La familia de un anciano fallecido en la localidad de Velasco, en la provincia de Holguín, denunció que su pariente tuvo que ser enterrado en una caja de cartón, ante la falta total de ataúdes, electricidad, transporte fúnebre y respuesta estatal en la zona.
Según relataron familiares, el fallecido fue Salvador Martínez Almaguer, un hombre de edad avanzada, postrado y con un prolongado deterioro de salud, quien —según sus allegados— fue combatiente durante la llamada “Lucha Contra Bandidos” entre 1960 y 1965.
“Aquí no había caja para enterrar a nadie. No había corriente, no había transporte, no había ambulancia, no había nada. Tuvimos que hacerlo todo a oscuras, con linternas de los vecinos. A mi viejo lo enterraron en una caja de cartón, de un refrigerador roto”, denunció la viuda Juana Bruzón Cruz.

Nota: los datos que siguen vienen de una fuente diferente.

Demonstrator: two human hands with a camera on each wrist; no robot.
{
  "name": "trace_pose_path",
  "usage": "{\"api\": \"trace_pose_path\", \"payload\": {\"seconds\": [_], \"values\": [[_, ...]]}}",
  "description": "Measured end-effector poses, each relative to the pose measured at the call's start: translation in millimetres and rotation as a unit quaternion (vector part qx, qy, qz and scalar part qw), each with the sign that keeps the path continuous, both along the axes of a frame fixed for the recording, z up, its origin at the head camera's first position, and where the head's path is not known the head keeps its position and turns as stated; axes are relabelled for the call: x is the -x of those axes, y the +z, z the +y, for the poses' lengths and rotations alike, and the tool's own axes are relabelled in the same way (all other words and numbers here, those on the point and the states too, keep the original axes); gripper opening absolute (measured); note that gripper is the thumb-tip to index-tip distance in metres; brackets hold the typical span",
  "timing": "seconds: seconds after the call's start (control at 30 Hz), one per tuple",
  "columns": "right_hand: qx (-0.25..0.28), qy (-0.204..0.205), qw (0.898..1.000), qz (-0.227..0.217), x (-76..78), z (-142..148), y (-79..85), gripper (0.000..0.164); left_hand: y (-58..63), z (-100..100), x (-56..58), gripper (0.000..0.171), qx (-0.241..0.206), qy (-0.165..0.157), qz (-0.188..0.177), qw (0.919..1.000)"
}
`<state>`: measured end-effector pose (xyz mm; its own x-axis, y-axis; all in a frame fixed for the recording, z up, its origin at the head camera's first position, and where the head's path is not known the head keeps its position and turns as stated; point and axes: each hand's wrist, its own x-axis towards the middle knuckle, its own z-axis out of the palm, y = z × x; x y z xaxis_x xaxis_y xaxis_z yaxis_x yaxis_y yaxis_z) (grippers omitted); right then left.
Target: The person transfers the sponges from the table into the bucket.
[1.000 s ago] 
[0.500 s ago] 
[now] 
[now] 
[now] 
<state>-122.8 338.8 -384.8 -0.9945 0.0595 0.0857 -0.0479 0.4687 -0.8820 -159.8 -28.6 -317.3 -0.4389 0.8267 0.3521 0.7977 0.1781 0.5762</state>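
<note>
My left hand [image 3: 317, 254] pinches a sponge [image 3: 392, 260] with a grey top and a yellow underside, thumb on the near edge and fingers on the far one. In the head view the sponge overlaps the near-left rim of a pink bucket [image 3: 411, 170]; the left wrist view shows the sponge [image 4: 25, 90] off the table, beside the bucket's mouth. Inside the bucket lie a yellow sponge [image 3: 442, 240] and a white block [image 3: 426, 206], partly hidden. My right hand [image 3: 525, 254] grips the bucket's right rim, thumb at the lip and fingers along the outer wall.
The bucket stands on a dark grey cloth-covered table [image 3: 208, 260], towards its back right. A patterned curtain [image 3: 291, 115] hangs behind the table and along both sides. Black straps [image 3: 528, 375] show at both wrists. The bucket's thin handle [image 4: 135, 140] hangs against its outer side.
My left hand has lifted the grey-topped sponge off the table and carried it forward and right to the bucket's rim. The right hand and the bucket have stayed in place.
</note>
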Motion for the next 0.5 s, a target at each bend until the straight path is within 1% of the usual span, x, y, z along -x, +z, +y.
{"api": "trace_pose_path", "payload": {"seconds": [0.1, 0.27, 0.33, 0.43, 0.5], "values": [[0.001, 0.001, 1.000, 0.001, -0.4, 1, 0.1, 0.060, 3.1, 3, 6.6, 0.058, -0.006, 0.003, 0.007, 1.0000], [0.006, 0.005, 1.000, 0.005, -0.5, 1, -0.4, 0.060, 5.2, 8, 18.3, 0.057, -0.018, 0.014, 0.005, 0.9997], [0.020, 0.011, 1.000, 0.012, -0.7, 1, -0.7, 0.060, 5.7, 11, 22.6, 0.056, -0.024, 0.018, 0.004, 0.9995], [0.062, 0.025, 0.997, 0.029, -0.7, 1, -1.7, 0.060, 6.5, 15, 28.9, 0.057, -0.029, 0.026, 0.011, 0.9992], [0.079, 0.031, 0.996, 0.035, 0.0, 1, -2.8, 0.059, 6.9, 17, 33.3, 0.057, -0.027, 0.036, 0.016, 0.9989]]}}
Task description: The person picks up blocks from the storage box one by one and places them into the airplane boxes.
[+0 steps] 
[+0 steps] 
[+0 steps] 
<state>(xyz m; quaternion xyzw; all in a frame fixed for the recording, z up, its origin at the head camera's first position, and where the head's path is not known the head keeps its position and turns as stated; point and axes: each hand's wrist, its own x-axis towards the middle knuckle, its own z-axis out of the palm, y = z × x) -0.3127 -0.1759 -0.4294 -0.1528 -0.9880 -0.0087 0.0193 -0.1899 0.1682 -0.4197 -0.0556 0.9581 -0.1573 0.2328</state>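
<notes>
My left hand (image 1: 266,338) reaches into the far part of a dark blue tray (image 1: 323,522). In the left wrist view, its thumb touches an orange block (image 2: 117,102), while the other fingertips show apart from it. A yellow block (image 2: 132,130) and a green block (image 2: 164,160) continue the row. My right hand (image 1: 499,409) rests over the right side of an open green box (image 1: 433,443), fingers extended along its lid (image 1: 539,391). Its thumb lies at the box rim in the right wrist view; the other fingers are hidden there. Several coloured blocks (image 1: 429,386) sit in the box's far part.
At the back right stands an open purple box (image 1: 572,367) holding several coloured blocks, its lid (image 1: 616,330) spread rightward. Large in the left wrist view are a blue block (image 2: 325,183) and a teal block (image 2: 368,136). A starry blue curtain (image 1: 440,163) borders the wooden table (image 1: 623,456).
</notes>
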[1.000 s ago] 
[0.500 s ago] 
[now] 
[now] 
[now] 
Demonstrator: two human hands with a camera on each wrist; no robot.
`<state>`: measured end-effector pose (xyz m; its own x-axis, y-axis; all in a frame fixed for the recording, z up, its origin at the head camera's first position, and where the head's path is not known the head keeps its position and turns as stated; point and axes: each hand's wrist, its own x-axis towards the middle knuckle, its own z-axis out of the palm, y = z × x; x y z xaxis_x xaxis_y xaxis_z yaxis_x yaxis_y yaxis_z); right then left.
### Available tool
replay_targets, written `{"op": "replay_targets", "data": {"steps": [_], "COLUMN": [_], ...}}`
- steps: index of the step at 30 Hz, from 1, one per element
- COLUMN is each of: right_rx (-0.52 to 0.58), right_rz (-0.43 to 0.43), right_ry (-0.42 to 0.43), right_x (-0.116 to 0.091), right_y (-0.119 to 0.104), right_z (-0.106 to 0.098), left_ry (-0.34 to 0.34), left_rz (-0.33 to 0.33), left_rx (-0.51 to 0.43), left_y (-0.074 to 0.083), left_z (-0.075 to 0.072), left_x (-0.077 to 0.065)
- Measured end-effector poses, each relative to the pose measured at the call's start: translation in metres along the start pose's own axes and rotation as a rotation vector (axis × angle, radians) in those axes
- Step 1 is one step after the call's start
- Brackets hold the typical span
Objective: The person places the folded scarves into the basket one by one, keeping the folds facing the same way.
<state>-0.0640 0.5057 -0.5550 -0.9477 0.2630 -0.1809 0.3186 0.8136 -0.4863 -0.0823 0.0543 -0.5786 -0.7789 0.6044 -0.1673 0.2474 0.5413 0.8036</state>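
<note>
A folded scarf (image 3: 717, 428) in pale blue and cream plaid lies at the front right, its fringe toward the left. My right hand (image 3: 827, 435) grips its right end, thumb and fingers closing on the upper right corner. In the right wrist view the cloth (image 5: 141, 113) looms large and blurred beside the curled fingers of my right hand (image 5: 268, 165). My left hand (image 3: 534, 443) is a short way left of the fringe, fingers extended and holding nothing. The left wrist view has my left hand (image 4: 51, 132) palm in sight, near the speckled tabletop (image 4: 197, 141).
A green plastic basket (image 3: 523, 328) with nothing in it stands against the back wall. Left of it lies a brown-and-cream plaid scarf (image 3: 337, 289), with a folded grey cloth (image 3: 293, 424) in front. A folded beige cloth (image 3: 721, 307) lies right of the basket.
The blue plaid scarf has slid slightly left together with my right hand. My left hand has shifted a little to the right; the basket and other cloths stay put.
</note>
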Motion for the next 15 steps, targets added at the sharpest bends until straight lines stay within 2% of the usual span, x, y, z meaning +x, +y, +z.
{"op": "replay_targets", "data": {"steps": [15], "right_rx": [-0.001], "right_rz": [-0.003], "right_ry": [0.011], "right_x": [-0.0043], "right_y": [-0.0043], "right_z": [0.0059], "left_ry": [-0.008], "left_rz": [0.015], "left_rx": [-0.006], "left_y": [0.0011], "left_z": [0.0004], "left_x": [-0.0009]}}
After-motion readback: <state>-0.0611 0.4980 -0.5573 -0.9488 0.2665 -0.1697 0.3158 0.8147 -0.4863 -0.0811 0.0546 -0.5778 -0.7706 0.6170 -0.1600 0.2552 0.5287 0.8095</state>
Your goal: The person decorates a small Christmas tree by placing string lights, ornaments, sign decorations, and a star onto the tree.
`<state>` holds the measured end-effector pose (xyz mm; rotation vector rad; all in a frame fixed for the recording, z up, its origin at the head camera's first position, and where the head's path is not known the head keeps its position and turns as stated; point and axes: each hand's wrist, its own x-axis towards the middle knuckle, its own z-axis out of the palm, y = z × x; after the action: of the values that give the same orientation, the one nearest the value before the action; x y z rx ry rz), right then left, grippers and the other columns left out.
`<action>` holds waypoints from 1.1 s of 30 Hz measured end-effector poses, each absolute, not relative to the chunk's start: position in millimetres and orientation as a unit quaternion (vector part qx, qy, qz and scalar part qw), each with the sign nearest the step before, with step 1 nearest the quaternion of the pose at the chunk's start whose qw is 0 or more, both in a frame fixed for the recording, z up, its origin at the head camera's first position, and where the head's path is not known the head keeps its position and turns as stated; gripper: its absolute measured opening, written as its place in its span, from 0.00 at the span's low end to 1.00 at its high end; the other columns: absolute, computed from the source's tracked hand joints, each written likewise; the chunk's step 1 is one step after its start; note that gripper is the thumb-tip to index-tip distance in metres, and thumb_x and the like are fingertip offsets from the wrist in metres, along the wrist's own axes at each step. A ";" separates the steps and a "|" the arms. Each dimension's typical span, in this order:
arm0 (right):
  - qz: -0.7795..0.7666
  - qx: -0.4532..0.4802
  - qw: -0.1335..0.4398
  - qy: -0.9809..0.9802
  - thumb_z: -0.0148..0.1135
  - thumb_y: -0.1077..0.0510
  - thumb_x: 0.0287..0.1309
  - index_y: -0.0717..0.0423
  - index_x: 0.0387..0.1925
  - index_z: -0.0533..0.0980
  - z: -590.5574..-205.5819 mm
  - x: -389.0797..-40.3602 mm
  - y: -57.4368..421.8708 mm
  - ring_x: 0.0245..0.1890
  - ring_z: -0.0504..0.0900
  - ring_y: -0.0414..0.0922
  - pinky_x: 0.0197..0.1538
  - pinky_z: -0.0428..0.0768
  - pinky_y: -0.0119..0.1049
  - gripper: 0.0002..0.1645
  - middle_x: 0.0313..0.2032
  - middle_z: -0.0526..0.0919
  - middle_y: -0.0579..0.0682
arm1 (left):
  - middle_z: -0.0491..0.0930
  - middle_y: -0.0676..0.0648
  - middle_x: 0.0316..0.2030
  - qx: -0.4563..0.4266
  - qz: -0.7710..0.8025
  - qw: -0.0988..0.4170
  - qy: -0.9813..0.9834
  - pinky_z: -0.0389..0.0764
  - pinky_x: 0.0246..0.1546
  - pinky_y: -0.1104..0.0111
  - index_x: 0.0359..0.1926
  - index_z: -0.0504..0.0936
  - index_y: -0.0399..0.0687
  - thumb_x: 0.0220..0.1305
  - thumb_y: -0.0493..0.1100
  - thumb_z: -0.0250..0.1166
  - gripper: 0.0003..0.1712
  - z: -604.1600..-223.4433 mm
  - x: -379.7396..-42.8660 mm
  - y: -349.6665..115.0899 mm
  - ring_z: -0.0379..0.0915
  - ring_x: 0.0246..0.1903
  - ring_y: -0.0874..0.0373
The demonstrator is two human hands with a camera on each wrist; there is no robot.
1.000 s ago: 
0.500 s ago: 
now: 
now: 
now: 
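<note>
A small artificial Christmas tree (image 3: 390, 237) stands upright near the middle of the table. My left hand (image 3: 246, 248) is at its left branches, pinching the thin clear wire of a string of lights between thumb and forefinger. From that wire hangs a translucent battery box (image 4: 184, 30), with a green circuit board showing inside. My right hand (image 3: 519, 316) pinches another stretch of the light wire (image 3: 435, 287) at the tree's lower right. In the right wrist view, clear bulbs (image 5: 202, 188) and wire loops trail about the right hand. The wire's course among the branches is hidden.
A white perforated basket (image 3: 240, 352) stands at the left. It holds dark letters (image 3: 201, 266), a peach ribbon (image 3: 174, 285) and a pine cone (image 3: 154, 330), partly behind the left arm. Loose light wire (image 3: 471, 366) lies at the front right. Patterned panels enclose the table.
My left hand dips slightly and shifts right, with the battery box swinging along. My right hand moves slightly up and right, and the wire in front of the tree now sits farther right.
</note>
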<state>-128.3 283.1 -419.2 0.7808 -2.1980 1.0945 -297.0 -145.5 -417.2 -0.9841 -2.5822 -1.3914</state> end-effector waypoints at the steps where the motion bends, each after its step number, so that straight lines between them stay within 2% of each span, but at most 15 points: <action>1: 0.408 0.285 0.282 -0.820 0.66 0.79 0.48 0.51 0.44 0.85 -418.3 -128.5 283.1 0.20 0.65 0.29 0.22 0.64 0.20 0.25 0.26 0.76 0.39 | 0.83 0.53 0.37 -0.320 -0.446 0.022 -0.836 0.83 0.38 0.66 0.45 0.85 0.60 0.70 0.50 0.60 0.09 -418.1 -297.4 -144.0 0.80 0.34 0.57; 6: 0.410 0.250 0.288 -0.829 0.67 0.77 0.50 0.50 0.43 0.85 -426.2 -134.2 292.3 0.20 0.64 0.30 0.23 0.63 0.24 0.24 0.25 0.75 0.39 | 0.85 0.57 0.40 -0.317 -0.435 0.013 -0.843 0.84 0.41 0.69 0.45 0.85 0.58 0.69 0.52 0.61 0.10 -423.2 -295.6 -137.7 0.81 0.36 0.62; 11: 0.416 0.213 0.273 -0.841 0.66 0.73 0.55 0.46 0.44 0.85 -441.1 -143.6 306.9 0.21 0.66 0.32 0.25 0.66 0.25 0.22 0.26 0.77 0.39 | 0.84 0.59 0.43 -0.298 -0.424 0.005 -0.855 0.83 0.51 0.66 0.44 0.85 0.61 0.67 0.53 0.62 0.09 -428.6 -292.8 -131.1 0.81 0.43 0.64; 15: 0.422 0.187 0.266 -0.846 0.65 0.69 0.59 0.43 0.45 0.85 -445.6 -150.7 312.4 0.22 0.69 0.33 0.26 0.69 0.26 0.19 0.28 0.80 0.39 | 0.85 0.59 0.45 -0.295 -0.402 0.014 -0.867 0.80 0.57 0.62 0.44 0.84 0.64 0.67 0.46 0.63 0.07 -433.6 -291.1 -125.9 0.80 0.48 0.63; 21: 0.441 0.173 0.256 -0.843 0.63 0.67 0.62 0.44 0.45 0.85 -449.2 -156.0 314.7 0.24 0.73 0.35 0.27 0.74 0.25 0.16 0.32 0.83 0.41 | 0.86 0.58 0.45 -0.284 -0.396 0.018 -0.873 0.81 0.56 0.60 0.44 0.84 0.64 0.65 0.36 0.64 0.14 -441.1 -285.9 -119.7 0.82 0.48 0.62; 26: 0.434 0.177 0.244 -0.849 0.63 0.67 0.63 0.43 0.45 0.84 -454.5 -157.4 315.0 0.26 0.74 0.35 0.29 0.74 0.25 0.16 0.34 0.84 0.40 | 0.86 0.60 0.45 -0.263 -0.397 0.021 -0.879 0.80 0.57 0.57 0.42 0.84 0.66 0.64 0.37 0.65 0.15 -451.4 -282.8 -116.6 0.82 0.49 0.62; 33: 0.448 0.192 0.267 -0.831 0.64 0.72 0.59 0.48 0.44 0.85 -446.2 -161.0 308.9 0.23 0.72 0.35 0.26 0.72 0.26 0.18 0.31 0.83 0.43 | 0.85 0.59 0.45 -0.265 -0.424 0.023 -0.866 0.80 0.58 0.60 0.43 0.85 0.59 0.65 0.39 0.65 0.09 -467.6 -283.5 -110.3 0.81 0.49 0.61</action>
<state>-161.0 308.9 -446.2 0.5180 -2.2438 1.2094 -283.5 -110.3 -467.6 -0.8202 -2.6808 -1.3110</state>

La señora explicó, entre lágrimas, que su esposo murió en la vivienda y permaneció allí desde la una de la tarde hasta cerca de las ocho de la noche.
“Cada familia tenía que buscar cómo enterrar a su muerto”
Familiares residentes fuera de Cuba lamentaron no haber sido informados a tiempo del fallecimiento, debido a la falta de electricidad y de comunicaciones en la zona, lo que les impidió gestionar desde el exterior un ataúd o ayuda alternativa.
“Si nos hubieran avisado antes, hubiéramos buscado un carpintero, lo que fuera, para que tuviera una despedida digna. Pero nadie avisó porque no había corriente ni teléfono”, explicó uno de los sobrinos del fallecido.
La familia contactó directamente a la funeraria de Velasco, donde —según relataron— les informaron que no contaban con cajas fúnebres ni recursos, y que debían resolver por sus propios medios.
“La funeraria nos dijo claramente que no tenían ataúdes y que cada familia tenía que buscar cómo enterrar a su muerto”, afirmó otro de los familiares.
La familia de Salvador Martínez Almaguer improvisó una estructura con cajas de cartón, algunas incluso con cintas de embalaje comerciales visibles, y el entierro se realizó de noche, sin carro fúnebre, en un triciclo, según relataron los testigos.
“En Cuba ni morir es digno”
Las imágenes y videos del caso, difundidos en redes sociales, muestran el cuerpo del anciano siendo preparado de forma precaria para la inhumación, en escenas que los propios familiares describieron como “humillantes y desgarradoras”.
“Esto no es digno ni para un animal. Imagínese un ser humano que trabajó toda su vida. En Cuba ya ni morir es fácil”, lamentó un sobrino.
Los familiares también denunciaron que existe miedo a represalias, lo que ha limitado que otros parientes en la Isla den declaraciones públicas.
“Nuestra familia en Cuba tiene miedo. Hay gente presa por hablar. Esa es la realidad”, afirmaron.
La justificación estatal
Consultado por Martí Noticias, José Leyva, coordinador de la funeraria de Gibara, el municipio que acoje al Consejo Popular Velasco, reconoció que existen problemas recurrentes con los servicios funerarios.
“Ha habido problemas con los ataúdes, pero no porque no se fabriquen, sino por problemas de electricidad y de combustible. Se han demorado, pero los sarcófagos se han hecho y se han mandado”, afirmó.
Leyva atribuyó la situación a fallos eléctricos, escasez de combustible y dificultades en el transporte de la madera, señalando además que algunos familiares “se adelantan” o “actúan por su cuenta” en medio del dolor.
“Hay momentos en que la gente aprovecha determinadas situaciones y hacen otras cosas”, expresó, sin explicar cómo una familia podría esperar durante horas, con el cuerpo en descomposición, en medio de apagones.
El funcionario también reconoció que los problemas de transporte fúnebre no son nuevos, debido al deterioro del parque automotor.
“Los carros son muy viejos, no tienen piezas de repuesto. Los choferes están inventando para poderlos mantener funcionando”, admitió.
Sin embargo, aseguró que en la cabecera municipal no se han registrado entierros en cajas de cartón, aunque sí dificultades con la transportación.
Cierre abrupto y negativa a informar
En la misma llamada telefónica, cuando el periodista se identificó y solicitó ampliar información sobre el caso de Velasco, una persona que se presentó como director de la funeraria respondió de forma hostil y se negó a ofrecer declaraciones.
“No estoy autorizado a darle ninguna información a ningún mercenario”, dijo, antes de cortar la comunicación.